Real gaming router
Update, 18th March 2024
Read Part 2 / Router overclocking for an update on performance.What is it?
A TP-Link wireless router, with an external AMD Radeon GPU connected via PCIe,
running Debian Linux and playing games:
What makes this router so special?
TP-LINK’s TL-WDR4900 v1 is a very interesting WiFi router:
Instead of the typical MIPS or ARM CPUs found in normal WiFi routers, the WDR4900 features a PowerPC-based CPU by NXP.
The NXP/Freescale QorIQ P1014 CPU used in the WDR4900 is a PowerPC e500v2 32bit processor.
These CPUs offer a full 36bit address space, a lot of performance (for a router released in 2013) and they have excellent PCIe controllers.
They quickly gained popularity in the OpenWrt and Freifunk communities for being cheap routers with a lot of CPU performance. Both 2.4 GHz and 5 GHz WiFi chipsets (made by Qualcomm/Atheros) are connected to the CPU via PCIe.
PCIe problems on embedded systems
PCIe cards are mapped into the host CPU’s memory space transparently. The PCIe controller in the host CPU will then send all accesses to this region to the PCIe device responsible for that memory region.
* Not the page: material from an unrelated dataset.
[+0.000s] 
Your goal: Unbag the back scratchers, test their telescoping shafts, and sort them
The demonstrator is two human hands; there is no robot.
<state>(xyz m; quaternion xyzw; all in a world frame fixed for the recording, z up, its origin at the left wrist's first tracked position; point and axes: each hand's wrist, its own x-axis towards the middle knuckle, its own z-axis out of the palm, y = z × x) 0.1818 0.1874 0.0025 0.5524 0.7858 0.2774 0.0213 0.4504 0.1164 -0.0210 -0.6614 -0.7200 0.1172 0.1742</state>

Each PCIe card can have several such mappings, also called “BARs” (Base Address Registers). The maximum size for such mappings varies between different CPUs.
In the past, even the common Raspberry Pi CM4 could only allocate 64 MiB of their address space to graphics cards:
https://github.com/raspberrypi/linux/commit/54db4b2fa4d17251c2f6e639f849b27c3b553939
Many other devices (like MIPS-based router CPUs) are limited to only 32 MiB (or less).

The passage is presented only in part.